The Commodity Futures Trading Commission (“CFTC”) and the SEC are flexing their regulatory muscles to rein in securities and commodities rules violations by start-up companies in the virtual currency space. On September 17, 2015, the CFTC settled charges against SF-based company, Coinflip, Inc. (“Coinflip”) for violations of the Commodity Exchange Act. Just a week later, the CFTC also settled charges against a temporarily registered swap facility, TeraExchange LLC (“TeraExchange”), for failing to enforce its rules against wash trading. Similarly, the SEC has brought several enforcement cases against bitcoin operators within the past 18 months, after declaring that interests tied to the value of virtual currencies are securities subject to SEC regulation. The agencies’ increasing interest in regulating and enforcing rules around digital currencies comes amid growing acceptance of virtual currency like bitcoin, as well as a massive run-up in price for bitcoin this month.

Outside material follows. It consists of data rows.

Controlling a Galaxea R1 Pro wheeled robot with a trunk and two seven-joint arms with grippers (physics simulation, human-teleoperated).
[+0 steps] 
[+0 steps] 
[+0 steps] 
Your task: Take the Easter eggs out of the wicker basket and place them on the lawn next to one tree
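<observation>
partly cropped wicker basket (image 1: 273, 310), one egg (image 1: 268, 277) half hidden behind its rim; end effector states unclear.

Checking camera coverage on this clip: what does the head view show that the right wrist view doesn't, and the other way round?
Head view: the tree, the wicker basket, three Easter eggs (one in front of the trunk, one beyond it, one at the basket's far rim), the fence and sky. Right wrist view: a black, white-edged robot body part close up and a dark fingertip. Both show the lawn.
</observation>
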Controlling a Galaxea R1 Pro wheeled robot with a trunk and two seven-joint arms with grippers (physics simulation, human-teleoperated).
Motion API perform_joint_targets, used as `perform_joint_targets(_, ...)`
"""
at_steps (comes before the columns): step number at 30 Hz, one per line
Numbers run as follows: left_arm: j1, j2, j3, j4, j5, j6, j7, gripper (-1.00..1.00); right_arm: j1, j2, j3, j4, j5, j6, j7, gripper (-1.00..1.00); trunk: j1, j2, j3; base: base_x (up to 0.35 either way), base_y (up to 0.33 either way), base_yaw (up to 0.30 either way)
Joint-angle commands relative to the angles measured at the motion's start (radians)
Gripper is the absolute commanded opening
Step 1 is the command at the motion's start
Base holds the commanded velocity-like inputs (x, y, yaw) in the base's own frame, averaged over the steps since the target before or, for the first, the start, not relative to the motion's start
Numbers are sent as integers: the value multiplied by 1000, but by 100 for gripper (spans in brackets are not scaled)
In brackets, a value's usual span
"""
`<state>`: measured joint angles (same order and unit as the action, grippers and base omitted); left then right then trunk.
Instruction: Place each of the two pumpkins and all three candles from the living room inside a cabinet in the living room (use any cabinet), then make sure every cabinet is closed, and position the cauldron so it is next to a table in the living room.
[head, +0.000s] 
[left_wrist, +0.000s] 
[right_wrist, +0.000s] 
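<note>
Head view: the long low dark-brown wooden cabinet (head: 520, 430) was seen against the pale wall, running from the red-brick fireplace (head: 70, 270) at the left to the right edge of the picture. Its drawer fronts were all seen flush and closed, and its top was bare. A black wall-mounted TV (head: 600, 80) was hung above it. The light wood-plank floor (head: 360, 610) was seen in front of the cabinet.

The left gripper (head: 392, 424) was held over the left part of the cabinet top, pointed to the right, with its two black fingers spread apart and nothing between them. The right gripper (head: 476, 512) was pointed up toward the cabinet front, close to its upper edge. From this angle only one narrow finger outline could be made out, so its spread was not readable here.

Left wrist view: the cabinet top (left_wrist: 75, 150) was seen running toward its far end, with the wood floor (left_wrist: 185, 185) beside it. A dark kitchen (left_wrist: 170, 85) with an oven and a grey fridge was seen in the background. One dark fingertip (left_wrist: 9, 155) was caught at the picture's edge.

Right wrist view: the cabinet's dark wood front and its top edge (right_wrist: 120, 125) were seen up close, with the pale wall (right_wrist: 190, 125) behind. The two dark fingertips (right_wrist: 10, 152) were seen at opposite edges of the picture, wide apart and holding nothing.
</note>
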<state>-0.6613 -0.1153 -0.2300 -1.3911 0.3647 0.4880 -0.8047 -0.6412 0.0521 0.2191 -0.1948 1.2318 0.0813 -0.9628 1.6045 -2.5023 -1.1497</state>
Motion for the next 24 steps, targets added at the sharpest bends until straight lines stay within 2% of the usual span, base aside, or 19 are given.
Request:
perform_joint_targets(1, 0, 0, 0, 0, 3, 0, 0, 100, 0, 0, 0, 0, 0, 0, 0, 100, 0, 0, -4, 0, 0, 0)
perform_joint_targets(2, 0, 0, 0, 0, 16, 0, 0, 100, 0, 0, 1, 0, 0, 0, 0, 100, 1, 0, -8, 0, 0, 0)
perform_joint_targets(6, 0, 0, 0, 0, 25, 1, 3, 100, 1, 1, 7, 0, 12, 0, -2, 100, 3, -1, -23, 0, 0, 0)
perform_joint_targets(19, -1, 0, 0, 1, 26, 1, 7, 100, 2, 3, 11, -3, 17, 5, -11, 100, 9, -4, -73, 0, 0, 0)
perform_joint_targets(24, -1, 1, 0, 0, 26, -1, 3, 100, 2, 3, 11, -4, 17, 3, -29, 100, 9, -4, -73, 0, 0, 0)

The CFTC’s action against Coinflip is noteworthy as the first time that the agency has held in an enforcement case that bitcoin and other virtual currencies are commodities subject to the Commodity Exchange Act. Coinflip operated an online platform for about 400 buyers and sellers of bitcoin-based derivatives, called Derivabit. In its order, the CFTC found that Coinflip and its chief executive officer, Francisco Riordan, failed to comply with CFTC regulations and the Commodity Exchange Act, including regulations requiring registration of facilities dealing in commodity transactions. The charges were settled without monetary sanctions. The Coinflip and TeraExchange cases follow a statement from CFTC Chairman Timothy Massad in December 2014 that “[d]erivative contracts based on a virtual currency represent one area within our responsibility.”

The SEC also has been steadily staking out its territory as an enforcer of securities laws for interests tied to the value of virtual currencies. Following its May 2014 Investor Alert detailing the risks of virtual currency, the SEC brought several enforcement actions against bitcoin industry operators. In addition, news reports and court filings reveal that the SEC is investigating GAW Miners (“GAW”) and its Chief Executive Officer, Josh Garza. The investigation is examining whether GAW’s sales of its mining technology product and virtual currency, paycoin, violated the anti-fraud provision and other provisions of securities laws. Significantly, a number of the SEC enforcement investigations are being conducted by members of the SEC’s Digital Currency Working Group, indicating that enforcement resources are flowing into investigations focused on the virtual currency arena.

The Bottom line: Digital currency like bitcoin will continue to attract innovators and will continue to gain acceptance. But as the CFTC’s Director of Enforcement recently said, “innovation does not excuse those operating in this space from following the same rules.” Regulatory agencies like the SEC and CFTC will continue elbowing each other to assert enforcement jurisdiction over the virtual currency market. Companies and individuals operating in this space should be prepared to deal with changing regulations and the potential for multiple agencies attempting to regulate the same transactions or conduct.